*What is required*. A complete transcription of the material, exact in every line, is what is wanted.

*** Data extract ***

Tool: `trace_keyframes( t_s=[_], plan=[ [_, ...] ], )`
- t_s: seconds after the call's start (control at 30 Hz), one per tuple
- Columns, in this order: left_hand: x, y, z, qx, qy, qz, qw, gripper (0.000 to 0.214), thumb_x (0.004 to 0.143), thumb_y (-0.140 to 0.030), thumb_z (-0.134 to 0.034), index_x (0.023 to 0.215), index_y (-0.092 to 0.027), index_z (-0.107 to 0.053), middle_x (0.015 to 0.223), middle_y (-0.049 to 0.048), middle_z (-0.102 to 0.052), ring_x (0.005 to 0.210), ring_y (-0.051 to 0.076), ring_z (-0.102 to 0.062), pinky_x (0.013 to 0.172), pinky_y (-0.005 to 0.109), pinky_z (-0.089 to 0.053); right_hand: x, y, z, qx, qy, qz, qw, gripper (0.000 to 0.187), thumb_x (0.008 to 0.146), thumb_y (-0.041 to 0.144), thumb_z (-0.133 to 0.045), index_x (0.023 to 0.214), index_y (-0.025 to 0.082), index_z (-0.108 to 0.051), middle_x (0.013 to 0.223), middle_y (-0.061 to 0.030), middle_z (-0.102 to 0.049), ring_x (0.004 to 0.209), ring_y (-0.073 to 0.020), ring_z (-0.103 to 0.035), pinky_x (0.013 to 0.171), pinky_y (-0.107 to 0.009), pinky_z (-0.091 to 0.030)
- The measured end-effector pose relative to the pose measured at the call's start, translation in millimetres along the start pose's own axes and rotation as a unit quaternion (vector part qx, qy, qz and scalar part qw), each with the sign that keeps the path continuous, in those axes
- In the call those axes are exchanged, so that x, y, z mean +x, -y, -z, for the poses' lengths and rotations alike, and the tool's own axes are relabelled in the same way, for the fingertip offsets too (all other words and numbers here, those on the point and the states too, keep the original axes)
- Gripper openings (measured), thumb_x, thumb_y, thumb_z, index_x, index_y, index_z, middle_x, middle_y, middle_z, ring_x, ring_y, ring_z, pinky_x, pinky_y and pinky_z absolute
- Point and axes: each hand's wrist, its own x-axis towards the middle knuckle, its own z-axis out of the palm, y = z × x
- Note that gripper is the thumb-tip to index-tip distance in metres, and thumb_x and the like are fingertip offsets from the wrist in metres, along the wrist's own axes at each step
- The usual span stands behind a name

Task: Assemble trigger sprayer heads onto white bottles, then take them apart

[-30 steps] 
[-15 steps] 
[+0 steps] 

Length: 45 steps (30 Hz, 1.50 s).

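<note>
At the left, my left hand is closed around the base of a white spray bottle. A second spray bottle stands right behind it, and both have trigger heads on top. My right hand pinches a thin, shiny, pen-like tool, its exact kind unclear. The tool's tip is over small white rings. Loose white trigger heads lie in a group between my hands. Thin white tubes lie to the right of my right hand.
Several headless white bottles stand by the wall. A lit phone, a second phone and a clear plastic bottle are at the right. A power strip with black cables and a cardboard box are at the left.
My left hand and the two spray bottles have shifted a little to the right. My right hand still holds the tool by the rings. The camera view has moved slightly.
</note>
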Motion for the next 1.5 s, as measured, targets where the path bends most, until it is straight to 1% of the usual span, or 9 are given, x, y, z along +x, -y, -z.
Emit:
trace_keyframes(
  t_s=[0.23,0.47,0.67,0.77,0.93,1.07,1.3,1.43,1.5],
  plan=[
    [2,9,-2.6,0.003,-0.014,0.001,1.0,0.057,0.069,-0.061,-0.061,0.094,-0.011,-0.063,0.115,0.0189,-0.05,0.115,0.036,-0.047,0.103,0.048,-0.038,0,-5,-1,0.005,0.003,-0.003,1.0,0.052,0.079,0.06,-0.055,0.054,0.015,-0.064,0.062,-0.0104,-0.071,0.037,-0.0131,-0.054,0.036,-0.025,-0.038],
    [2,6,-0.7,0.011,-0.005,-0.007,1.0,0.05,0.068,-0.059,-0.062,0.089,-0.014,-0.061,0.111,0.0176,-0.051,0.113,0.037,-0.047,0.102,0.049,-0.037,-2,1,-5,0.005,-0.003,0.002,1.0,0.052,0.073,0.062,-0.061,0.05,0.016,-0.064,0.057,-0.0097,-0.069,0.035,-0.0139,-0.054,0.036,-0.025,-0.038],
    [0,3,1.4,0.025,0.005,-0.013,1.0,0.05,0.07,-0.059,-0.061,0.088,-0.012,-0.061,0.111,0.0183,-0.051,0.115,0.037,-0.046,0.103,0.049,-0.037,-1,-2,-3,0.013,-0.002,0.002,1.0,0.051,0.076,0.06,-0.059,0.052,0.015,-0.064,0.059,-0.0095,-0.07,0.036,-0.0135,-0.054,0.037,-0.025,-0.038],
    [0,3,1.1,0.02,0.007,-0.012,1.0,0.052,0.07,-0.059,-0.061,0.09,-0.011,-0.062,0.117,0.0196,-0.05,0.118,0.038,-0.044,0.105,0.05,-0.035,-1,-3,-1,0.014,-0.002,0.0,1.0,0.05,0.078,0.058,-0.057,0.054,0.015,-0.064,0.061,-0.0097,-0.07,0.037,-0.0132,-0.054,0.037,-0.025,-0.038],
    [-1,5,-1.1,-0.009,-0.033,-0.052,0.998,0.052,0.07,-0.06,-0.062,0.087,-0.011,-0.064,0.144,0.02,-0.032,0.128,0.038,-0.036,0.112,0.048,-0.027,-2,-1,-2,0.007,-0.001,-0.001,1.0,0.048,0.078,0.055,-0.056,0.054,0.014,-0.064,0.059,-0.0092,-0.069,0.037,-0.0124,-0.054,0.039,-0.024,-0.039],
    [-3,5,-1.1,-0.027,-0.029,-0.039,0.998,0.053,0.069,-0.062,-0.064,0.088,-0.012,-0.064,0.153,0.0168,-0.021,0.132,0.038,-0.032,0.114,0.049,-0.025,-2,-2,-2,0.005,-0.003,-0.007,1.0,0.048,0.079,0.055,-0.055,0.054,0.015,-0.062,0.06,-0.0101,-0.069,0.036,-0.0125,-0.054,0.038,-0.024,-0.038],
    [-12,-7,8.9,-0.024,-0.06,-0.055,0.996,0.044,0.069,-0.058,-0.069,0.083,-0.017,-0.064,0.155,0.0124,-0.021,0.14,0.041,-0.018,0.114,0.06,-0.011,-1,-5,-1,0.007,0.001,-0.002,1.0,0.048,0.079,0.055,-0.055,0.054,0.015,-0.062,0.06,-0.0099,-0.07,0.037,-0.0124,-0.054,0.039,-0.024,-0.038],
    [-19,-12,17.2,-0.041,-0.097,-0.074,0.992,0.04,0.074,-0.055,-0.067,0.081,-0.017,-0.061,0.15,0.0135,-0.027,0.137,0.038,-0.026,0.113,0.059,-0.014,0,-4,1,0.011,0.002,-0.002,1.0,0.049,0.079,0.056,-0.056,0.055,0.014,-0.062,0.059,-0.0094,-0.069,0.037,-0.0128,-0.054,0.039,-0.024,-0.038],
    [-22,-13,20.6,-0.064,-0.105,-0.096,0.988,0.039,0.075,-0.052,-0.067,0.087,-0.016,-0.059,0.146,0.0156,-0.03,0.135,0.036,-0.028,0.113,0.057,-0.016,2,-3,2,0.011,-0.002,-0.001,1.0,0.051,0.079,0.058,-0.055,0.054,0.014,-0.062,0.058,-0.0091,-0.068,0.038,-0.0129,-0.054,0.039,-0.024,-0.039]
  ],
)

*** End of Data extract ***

*Output*.
Tool: `trace_keyframes( t_s=[_], plan=[ [_, ...] ], )`
- t_s: seconds after the call's start (control at 30 Hz), one per tuple
- Columns, in this order: left_hand: x, y, z, qx, qy, qz, qw, gripper (0.000 to 0.214), thumb_x (0.004 to 0.143), thumb_y (-0.140 to 0.030), thumb_z (-0.134 to 0.034), index_x (0.023 to 0.215), index_y (-0.092 to 0.027), index_z (-0.107 to 0.053), middle_x (0.015 to 0.223), middle_y (-0.049 to 0.048), middle_z (-0.102 to 0.052), ring_x (0.005 to 0.210), ring_y (-0.051 to 0.076), ring_z (-0.102 to 0.062), pinky_x (0.013 to 0.172), pinky_y (-0.005 to 0.109), pinky_z (-0.089 to 0.053); right_hand: x, y, z, qx, qy, qz, qw, gripper (0.000 to 0.187), thumb_x (0.008 to 0.146), thumb_y (-0.041 to 0.144), thumb_z (-0.133 to 0.045), index_x (0.023 to 0.214), index_y (-0.025 to 0.082), index_z (-0.108 to 0.051), middle_x (0.013 to 0.223), middle_y (-0.061 to 0.030), middle_z (-0.102 to 0.049), ring_x (0.004 to 0.209), ring_y (-0.073 to 0.020), ring_z (-0.103 to 0.035), pinky_x (0.013 to 0.171), pinky_y (-0.107 to 0.009), pinky_z (-0.091 to 0.030)
- The measured end-effector pose relative to the pose measured at the call's start, translation in millimetres along the start pose's own axes and rotation as a unit quaternion (vector part qx, qy, qz and scalar part qw), each with the sign that keeps the path continuous, in those axes
- In the call those axes are exchanged, so that x, y, z mean +x, -y, -z, for the poses' lengths and rotations alike, and the tool's own axes are relabelled in the same way, for the fingertip offsets too (all other words and numbers here, those on the point and the states too, keep the original axes)
- Gripper openings (measured), thumb_x, thumb_y, thumb_z, index_x, index_y, index_z, middle_x, middle_y, middle_z, ring_x, ring_y, ring_z, pinky_x, pinky_y and pinky_z absolute
- Point and axes: each hand's wrist, its own x-axis towards the middle knuckle, its own z-axis out of the palm, y = z × x
- Note that gripper is the thumb-tip to index-tip distance in metres, and thumb_x and the like are fingertip offsets from the wrist in metres, along the wrist's own axes at each step
- The usual span stands behind a name

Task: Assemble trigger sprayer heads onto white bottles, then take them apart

[-30 steps] 
[-15 steps] 
[+0 steps] 

Length: 45 steps (30 Hz, 1.50 s).

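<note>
At the left, my left hand is closed around the base of a white spray bottle. A second spray bottle stands right behind it, and both have trigger heads on top. My right hand pinches a thin, shiny, pen-like tool, its exact kind unclear. The tool's tip is over small white rings. Loose white trigger heads lie in a group between my hands. Thin white tubes lie to the right of my right hand.
Several headless white bottles stand by the wall. A lit phone, a second phone and a clear plastic bottle are at the right. A power strip with black cables and a cardboard box are at the left.
My left hand and the two spray bottles have shifted a little to the right. My right hand still holds the tool by the rings. The camera view has moved slightly.
</note>
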Motion for the next 1.5 s, as measured, targets where the path bends most, until it is straight to 1% of the usual span, or 9 are given, x, y, z along +x, -y, -z.
Emit:
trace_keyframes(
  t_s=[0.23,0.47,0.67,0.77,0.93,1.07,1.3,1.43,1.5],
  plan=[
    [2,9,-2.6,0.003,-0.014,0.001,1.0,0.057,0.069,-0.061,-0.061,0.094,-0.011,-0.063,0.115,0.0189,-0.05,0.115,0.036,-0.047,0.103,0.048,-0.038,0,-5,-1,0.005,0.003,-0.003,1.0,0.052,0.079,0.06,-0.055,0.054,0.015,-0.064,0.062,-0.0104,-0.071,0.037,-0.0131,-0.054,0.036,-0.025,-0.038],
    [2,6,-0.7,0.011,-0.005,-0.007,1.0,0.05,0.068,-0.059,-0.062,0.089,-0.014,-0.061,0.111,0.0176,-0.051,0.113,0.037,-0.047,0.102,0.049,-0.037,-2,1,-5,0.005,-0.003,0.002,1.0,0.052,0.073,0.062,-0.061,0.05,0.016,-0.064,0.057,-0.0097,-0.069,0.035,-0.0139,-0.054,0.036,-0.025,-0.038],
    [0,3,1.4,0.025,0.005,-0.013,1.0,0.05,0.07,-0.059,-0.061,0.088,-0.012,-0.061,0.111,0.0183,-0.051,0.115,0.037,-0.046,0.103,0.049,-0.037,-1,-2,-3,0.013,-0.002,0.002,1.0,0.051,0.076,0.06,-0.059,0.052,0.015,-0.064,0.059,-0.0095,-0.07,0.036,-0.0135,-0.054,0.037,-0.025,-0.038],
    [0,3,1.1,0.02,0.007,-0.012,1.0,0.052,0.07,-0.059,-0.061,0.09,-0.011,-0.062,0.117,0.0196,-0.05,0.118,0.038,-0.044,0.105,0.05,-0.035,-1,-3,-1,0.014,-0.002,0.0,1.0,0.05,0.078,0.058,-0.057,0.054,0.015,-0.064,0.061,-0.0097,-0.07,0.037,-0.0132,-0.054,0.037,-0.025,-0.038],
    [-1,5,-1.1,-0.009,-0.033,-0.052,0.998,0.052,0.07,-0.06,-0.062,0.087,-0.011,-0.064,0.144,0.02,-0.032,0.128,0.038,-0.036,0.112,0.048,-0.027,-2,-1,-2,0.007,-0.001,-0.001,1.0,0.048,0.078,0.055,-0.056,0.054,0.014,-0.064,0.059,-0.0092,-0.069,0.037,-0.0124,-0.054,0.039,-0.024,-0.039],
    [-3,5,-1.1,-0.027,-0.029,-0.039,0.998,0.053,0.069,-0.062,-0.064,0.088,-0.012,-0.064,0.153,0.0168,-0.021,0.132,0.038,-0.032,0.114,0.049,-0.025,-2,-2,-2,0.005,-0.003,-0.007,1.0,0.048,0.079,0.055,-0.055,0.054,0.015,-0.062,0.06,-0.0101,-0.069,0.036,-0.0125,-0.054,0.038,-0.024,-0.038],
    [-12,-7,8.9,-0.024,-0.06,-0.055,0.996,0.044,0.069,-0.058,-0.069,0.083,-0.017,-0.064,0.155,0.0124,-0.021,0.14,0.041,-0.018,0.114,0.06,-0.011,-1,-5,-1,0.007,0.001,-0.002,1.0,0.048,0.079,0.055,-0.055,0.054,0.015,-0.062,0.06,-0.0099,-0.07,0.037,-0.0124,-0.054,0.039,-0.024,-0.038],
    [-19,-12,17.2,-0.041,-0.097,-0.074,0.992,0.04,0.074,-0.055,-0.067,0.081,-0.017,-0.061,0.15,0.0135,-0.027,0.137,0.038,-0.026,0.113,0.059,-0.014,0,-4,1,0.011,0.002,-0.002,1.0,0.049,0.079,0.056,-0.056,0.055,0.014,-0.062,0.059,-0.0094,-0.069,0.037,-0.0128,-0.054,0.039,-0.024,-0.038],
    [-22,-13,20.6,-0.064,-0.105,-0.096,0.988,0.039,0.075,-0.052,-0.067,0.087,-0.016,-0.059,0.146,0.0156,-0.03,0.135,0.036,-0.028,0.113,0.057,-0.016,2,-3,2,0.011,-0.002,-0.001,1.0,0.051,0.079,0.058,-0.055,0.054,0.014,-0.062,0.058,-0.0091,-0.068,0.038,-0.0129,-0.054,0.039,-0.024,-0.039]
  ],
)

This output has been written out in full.